Instructions for the task:
Set out exactly, line by line, the stretch of data below that begins at the line containing "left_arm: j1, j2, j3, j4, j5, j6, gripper" and ends at the line containing "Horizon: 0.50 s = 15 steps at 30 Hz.", with both ends kept.

[Saved entries]
****************************************

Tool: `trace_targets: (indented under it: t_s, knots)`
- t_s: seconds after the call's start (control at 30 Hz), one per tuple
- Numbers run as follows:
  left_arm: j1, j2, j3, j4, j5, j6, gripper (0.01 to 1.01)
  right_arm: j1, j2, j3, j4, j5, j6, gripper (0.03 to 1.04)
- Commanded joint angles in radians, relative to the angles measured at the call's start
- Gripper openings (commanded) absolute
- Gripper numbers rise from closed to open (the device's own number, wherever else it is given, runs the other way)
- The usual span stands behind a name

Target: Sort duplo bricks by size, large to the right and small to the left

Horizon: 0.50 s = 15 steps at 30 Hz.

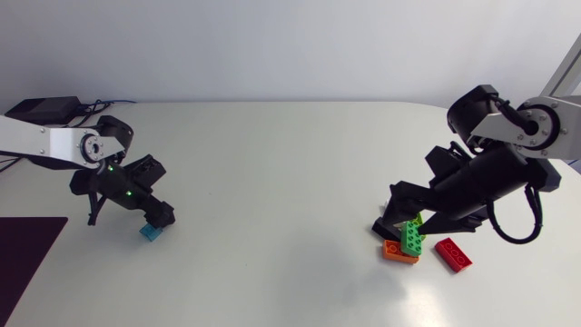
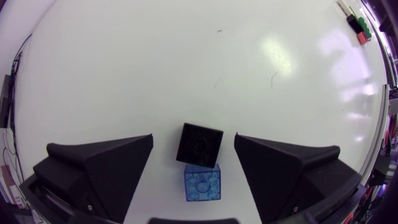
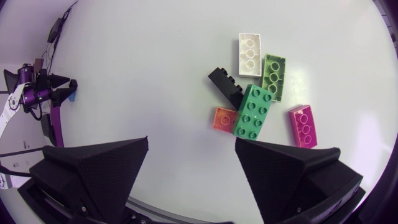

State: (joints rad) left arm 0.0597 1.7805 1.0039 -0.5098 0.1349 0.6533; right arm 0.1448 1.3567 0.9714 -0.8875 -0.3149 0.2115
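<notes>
Currently: late stage of the sort, by my reading.

Left side: left gripper (image 2: 194,138) is low over the surface (image 1: 272,173), fingers spread wide. Two small bricks sit between them, a black small brick (image 2: 199,143) and a blue small brick (image 2: 202,182), touching each other end to end. Neither finger touches either brick, so nothing is held. In the head view only the blue one shows, just beside the gripper.

Right side: right gripper (image 3: 191,142) hangs above the large bricks, also wide open and holding nothing. Ahead of it lie a white brick (image 3: 250,54), an olive brick (image 3: 273,76), a black long brick (image 3: 226,87), a green brick (image 3: 254,111), an orange brick (image 3: 224,119) and a red brick (image 3: 303,124). The green one overlaps the orange one's edge and appears to rest tilted on it.

Judgement: small bricks are on the left and large ones on the right, the two groups well apart. I see no brick on the wrong side, so placing looks done or nearly so.

Next move: the left gripper should rise straight up, keeping its fingers clear of both small bricks. The right gripper should likewise back away without clipping the tilted green brick.
</notes>
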Motion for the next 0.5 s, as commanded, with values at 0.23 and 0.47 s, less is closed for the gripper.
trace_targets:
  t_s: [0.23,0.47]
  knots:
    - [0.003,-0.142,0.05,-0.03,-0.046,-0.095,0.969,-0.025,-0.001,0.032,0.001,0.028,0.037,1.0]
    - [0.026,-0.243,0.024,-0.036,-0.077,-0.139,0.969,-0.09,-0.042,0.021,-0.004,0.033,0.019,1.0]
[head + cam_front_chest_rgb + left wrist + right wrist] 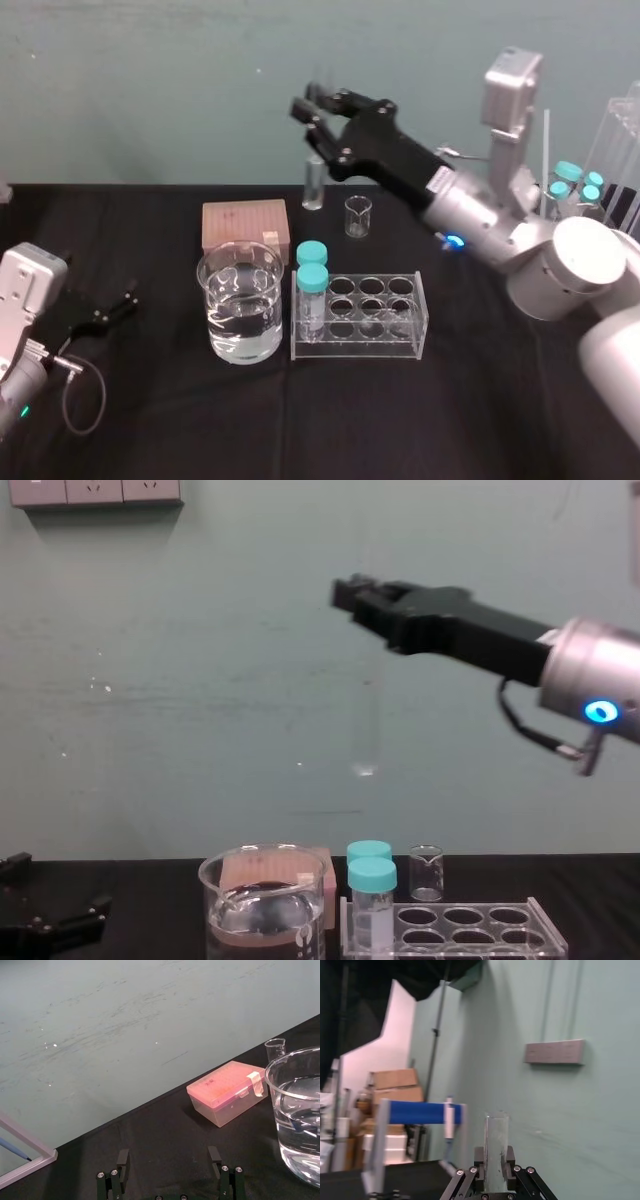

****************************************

Solution:
  left_arm: j1, j2, j3, j4, j5, j6, gripper (0.01 to 1.01)
  right_arm: j1, j2, j3, j4, j5, j6, gripper (0.03 to 1.04)
- Commanded joint angles in radians, relative to the angles measured at the call's start
- Gripper openings (commanded) absolute
- Gripper numbers rise from closed to open (the device's own number, wherever else it is given, runs the other way)
- The usual span stands behind a name

Target: Sort duplo bricks by size, large to the right and small to the left

Horizon: 0.50 s = 15 steps at 30 Hz.

The exercise is complete.